→ **TASK DETAILS**
Return the data below unchanged, without images.

→ **DATASET EXTRACT**
*** Begin section ***
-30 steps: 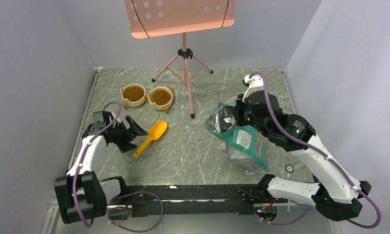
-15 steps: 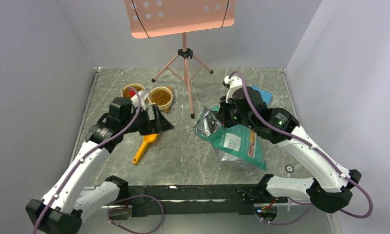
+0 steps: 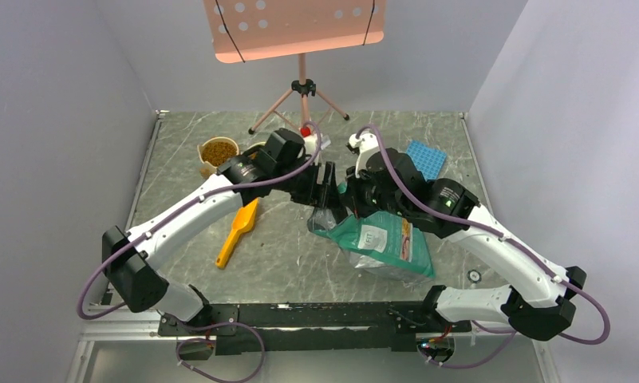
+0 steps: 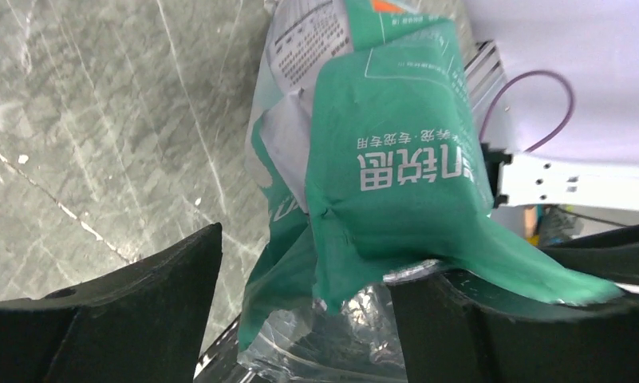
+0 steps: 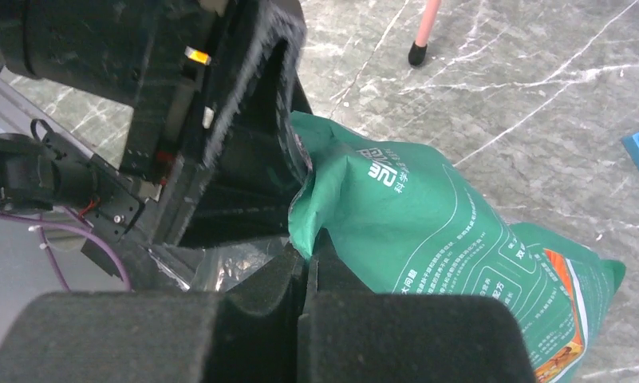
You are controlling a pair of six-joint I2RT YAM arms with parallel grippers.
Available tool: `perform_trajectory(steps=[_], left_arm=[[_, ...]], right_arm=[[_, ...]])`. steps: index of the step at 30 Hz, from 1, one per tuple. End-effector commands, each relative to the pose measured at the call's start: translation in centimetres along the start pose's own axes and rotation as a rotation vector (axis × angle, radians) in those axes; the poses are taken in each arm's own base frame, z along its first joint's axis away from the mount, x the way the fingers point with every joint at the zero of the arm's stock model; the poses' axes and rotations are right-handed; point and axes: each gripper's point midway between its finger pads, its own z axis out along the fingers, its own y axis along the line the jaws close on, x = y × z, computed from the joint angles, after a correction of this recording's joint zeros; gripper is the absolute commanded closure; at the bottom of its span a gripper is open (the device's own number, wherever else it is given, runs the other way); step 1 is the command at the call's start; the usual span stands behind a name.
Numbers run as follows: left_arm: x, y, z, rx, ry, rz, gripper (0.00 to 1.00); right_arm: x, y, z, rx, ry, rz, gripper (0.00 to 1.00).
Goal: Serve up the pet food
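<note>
The pet food [image 3: 218, 151] is brown kibble in a cream bowl at the back left. A teal bag [image 3: 384, 239] lies tilted at centre right, and its silver-lined mouth faces left. My right gripper [image 5: 304, 267] is shut on the bag's [image 5: 427, 231] top edge. My left gripper [image 4: 308, 319] is open and straddles the other lip of the bag [image 4: 380, 175]. The green edge rests on its right finger [image 4: 499, 319], while the left finger [image 4: 100, 319] stands apart from it. From above, the left gripper [image 3: 328, 187] sits at the bag's mouth.
A yellow scoop [image 3: 238, 231] lies on the marble table [image 3: 292, 247], left of the bag. My left arm mostly hides a second bowl [image 3: 254, 147]. A pink music stand [image 3: 303, 88] rises at the back centre. A blue block [image 3: 425, 158] lies at the back right.
My left arm has swung right, from beside the scoop across to the bag's mouth. The right arm has carried the bag a little to the left, still gripping it.
</note>
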Motion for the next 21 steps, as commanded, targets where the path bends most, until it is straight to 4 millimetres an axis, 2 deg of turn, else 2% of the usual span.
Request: perform_trajectory(steps=[1, 3, 5, 8, 11, 12, 14, 16, 18, 20, 21], left_arm=[[-0.1, -1.0, -0.9, -0.025, -0.029, 0.059, 0.24], [0.1, -1.0, -0.7, -0.013, -0.043, 0.044, 0.28], [0.0, -0.2, -0.5, -0.057, -0.055, 0.022, 0.38], [-0.8, 1.9, -0.7, -0.212, -0.058, -0.024, 0.65], [-1.8, 3.0, -2.5, -0.352, -0.066, -0.062, 0.99], [-2.2, 3.3, -3.4, -0.397, -0.090, -0.087, 1.00], [-2.6, 4.4, -6.0, -0.519, -0.157, -0.175, 1.00], [-2.7, 4.7, -8.7, -0.569, -0.230, -0.271, 1.00], [-2.1, 4.8, -11.0, -0.592, -0.297, -0.370, 1.00], [-1.3, 4.9, -12.7, -0.592, -0.345, -0.468, 1.00], [-0.9, 4.9, -13.5, -0.583, -0.367, -0.520, 1.00]], right_arm=[[-3.2, 3.2, -2.1, -0.095, -0.118, 0.021, 1.00], [-3.3, 3.4, -2.2, -0.089, -0.121, 0.021, 1.00], [-3.5, 3.7, -2.3, -0.094, -0.122, 0.019, 1.00], [-3.6, 4.4, -2.3, -0.112, -0.112, 0.010, 1.00], [-3.4, 5.1, -1.9, -0.122, -0.093, -0.005, 1.00], [-3.3, 5.2, -1.8, -0.114, -0.088, -0.011, 1.00], [-3.2, 5.3, -1.6, -0.091, -0.076, -0.031, 0.79], [-3.2, 5.8, -1.5, -0.075, -0.071, -0.060, 0.43], [-3.1, 6.6, -1.3, -0.060, -0.066, -0.098, 0.14], [-2.7, 8.1, -1.4, -0.080, -0.066, -0.150, 0.01], [-2.2, 9.2, -1.5, -0.107, -0.065, -0.184, 0.00]])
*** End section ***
→ **PROBLEM SOLUTION**
-30 steps: 
-15 steps: 
+0 steps: 
+0 steps: 
+0 steps: 
You are controlling a pair of six-joint I2RT YAM arms with parallel grippers.
Available tool: `perform_trajectory(steps=[_], left_arm=[[_, ...]], right_arm=[[_, ...]])`. steps: index of the step at 30 Hz, from 1, one per tuple. End-effector commands, each relative to the pose measured at the call's start: translation in centimetres along the start pose's own axes and rotation as a rotation vector (axis × angle, radians) in those axes; the poses are taken in each arm's own base frame, z along its first joint's axis away from the mount, x the way the fingers point with every joint at the zero of the arm's stock model; the poses' axes and rotations are right-handed; point and axes: each gripper's point midway between its finger pads, its own z axis out along the fingers, its own y axis along the line the jaws close on, x = y × z, computed from the joint angles, after a correction of this recording's joint zeros; gripper is the absolute commanded closure; at the bottom of its span a gripper is open (the device's own number, wherever else it is given, runs the other way); step 1 is the command at the call's start; the usual span stands behind a name.
Numbers run as follows: left_arm: x, y, z, rx, ry, rz, gripper (0.00 to 1.00); right_arm: x, y, z, rx, ry, rz, gripper (0.00 to 1.00).
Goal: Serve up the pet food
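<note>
The pet food [image 3: 218, 151] is brown kibble in a cream bowl at the back left. A teal bag [image 3: 384, 239] lies tilted at centre right, and its silver-lined mouth faces left. My right gripper [image 5: 304, 267] is shut on the bag's [image 5: 427, 231] top edge. My left gripper [image 4: 308, 319] is open and straddles the other lip of the bag [image 4: 380, 175]. The green edge rests on its right finger [image 4: 499, 319], while the left finger [image 4: 100, 319] stands apart from it. From above, the left gripper [image 3: 328, 187] sits at the bag's mouth.
A yellow scoop [image 3: 238, 231] lies on the marble table [image 3: 292, 247], left of the bag. My left arm mostly hides a second bowl [image 3: 254, 147]. A pink music stand [image 3: 303, 88] rises at the back centre. A blue block [image 3: 425, 158] lies at the back right.
My left arm has swung right, from beside the scoop across to the bag's mouth. The right arm has carried the bag a little to the left, still gripping it.
</note>
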Motion for the next 21 steps, as commanded, targets where the path bends most, until it is straight to 4 millimetres an axis, 2 deg of turn, else 2% of the usual span.
Request: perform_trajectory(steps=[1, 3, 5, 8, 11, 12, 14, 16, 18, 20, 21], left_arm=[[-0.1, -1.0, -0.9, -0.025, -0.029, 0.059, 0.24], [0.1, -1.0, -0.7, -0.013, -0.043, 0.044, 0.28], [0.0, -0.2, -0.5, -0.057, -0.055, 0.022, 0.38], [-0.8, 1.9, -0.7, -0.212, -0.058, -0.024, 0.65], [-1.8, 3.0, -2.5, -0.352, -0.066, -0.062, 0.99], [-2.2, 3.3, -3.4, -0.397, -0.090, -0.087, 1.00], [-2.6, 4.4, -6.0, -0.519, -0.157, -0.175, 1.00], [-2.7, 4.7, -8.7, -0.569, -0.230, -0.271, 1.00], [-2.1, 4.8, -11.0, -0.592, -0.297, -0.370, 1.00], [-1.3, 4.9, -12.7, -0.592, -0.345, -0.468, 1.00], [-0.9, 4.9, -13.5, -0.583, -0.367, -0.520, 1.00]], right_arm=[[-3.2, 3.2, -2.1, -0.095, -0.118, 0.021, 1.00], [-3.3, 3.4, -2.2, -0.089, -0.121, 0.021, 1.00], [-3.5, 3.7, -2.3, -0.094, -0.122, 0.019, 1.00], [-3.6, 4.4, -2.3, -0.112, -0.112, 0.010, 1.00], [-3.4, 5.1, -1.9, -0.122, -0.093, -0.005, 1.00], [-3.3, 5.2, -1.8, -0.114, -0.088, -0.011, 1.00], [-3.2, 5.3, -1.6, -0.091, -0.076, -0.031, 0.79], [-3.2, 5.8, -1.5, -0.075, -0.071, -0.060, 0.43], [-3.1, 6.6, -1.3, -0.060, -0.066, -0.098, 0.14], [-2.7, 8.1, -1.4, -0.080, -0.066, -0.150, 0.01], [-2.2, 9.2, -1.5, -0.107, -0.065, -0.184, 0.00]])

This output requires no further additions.